** REQUIRED ACTION **
The records that follow must be transcribed exactly, each one in full.

★ ★ ★

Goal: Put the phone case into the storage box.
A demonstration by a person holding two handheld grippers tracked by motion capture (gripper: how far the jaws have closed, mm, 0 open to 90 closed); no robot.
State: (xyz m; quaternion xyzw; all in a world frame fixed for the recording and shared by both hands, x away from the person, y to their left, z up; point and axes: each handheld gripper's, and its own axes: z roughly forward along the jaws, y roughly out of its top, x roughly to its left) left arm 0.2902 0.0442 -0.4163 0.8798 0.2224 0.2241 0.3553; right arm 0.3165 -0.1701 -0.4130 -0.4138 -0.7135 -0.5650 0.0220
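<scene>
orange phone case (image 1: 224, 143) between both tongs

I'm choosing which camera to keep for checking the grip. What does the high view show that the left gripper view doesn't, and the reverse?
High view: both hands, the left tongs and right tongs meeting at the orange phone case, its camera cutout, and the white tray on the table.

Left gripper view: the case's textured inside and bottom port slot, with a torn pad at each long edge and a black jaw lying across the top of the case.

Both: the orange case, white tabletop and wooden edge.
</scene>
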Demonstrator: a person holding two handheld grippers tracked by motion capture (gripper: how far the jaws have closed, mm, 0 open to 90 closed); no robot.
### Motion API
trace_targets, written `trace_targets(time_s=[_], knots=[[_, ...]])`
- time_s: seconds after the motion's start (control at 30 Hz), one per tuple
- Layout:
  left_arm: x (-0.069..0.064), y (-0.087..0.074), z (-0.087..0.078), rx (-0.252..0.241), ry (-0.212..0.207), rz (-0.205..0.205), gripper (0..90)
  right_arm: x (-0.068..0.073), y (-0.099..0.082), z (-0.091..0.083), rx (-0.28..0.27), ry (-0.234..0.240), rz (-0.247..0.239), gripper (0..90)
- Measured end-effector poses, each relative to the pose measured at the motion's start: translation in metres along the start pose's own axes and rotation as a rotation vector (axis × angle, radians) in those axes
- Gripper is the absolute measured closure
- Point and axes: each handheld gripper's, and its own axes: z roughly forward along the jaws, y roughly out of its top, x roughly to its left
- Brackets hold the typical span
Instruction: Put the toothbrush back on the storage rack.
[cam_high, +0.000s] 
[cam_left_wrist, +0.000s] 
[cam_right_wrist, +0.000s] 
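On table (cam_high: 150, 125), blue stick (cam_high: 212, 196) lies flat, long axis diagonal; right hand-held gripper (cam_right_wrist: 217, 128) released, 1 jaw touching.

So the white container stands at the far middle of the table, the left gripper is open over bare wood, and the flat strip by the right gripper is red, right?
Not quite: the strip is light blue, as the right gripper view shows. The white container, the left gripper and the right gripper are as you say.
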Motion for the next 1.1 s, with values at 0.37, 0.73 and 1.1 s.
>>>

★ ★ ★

** SOLUTION **
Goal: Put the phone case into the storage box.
A demonstration by a person holding two handheld grippers tracked by motion capture (gripper: how far the jaws have closed, mm, 0 open to 90 closed); no robot.
State: (xyz m; quaternion xyzw; all in a world frame fixed for the recording and shared by both hands, x away from the person, y to their left, z up; point and axes: each handheld gripper's, and its own axes: z roughly forward along the jaws, y roughly out of its top, x roughly to its left) left arm 0.2902 0.0442 -0.4163 0.8798 0.2224 0.2241 0.3553; right arm 0.3165 -0.1701 -0.4130 -0.4138 -0.7135 -0.5650 0.0220
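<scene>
orange phone case (image 1: 224, 143) between both tongs

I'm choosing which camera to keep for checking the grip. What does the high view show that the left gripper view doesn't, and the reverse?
High view: both hands, the left tongs and right tongs meeting at the orange phone case, its camera cutout, and the white tray on the table.

Left gripper view: the case's textured inside and bottom port slot, with a torn pad at each long edge and a black jaw lying across the top of the case.

Both: the orange case, white tabletop and wooden edge.
</scene>
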Demonstrator: a person holding two handheld grippers tracked by motion capture (gripper: how far the jaws have closed, mm, 0 open to 90 closed); no robot.
### Motion API
trace_targets, written `trace_targets(time_s=[_], knots=[[_, ...]])`
- time_s: seconds after the motion's start (control at 30 Hz), one per tuple
- Layout:
  left_arm: x (-0.069..0.064), y (-0.087..0.074), z (-0.087..0.078), rx (-0.252..0.241), ry (-0.212..0.207), rz (-0.205..0.205), gripper (0..90)
  right_arm: x (-0.068..0.073), y (-0.099..0.082), z (-0.091..0.083), rx (-0.28..0.27), ry (-0.234..0.240), rz (-0.247..0.239), gripper (0..90)
- Measured end-effector poses, each relative to the pose measured at the motion's start: translation in metres along the start pose's own axes and rotation as a rotation vector (axis × angle, radians) in those axes
- Gripper is the absolute measured closure
- Point and axes: each handheld gripper's, and its own axes: z roughly forward along the jaws, y roughly out of its top, x roughly to its left
- Brackets hold the typical span
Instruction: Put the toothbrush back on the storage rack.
[cam_high, +0.000s] 
[cam_left_wrist, +0.000s] 
[cam_right_wrist, +0.000s] 
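On table (cam_high: 150, 125), blue stick (cam_high: 212, 196) lies flat, long axis diagonal; right hand-held gripper (cam_right_wrist: 217, 128) released, 1 jaw touching.

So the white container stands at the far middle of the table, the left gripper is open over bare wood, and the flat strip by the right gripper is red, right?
Not quite: the strip is light blue, as the right gripper view shows. The white container, the left gripper and the right gripper are as you say.
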Motion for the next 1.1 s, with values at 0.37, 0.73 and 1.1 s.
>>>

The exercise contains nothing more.